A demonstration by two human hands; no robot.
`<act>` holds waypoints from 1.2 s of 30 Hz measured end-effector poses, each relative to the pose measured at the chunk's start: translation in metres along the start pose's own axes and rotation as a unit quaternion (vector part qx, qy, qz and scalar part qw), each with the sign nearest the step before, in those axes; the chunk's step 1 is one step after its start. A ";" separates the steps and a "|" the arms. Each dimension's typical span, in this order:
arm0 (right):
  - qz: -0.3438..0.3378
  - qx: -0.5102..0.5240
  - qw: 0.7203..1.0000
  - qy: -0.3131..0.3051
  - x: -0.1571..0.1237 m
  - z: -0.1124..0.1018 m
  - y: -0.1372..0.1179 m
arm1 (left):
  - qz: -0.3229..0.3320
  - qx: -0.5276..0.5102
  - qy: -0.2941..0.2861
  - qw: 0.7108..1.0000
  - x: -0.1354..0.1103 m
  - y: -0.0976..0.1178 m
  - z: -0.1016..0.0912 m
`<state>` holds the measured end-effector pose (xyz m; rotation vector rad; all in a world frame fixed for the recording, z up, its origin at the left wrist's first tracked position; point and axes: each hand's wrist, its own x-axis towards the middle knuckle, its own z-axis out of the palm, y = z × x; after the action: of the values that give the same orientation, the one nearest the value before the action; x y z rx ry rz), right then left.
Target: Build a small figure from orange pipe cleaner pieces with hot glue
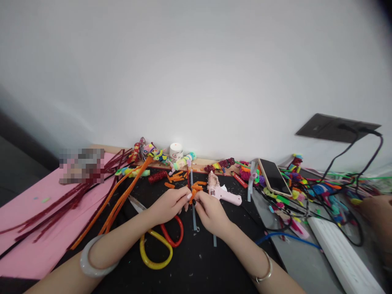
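My left hand point(169, 205) and my right hand point(210, 212) meet over a black mat point(196, 261), fingertips pinched together on a small orange pipe-cleaner piece point(193, 195). Several short orange pipe-cleaner bits point(176, 178) lie just beyond the fingers. A pink glue gun point(222, 191) rests right of my right hand. Scissors with a red and a yellow handle point(161, 243) lie beneath my left wrist. A pale bangle point(92, 261) circles my left forearm and a thin silver bracelet point(266, 272) my right.
Long orange point(122, 200) and dark red pipe cleaners point(61, 204) spread over a pink sheet point(27, 220) at left. A phone point(274, 177), coloured pipe-cleaner figures, black cables and a white power strip point(339, 253) crowd the right. Another person's hand point(378, 212) shows at the right edge.
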<state>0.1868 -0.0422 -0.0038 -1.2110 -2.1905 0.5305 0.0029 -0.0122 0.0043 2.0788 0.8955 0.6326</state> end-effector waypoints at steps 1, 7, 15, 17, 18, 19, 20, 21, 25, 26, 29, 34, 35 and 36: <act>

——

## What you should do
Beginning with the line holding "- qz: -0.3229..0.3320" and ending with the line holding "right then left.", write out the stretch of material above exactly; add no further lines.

## Answer section
  - qz: -0.3229..0.3320
  - qx: -0.5276..0.5102
  - qy: -0.2941..0.2861
  - qw: 0.7108..1.0000
  - x: -0.1354..0.1103 m
  - y: -0.0976..0.1178 m
  - z: -0.1016..0.0912 m
`<state>` holds the measured end-effector pose (xyz m; rotation vector rad; all in a world frame fixed for the recording, z up, its origin at the left wrist's first tracked position; point and axes: each hand's wrist, its own x-axis towards the middle knuckle, its own z-axis out of the palm, y = z × x; after the action: of the values that give the same orientation, the one nearest the value before the action; x y z rx ry rz), right then left.

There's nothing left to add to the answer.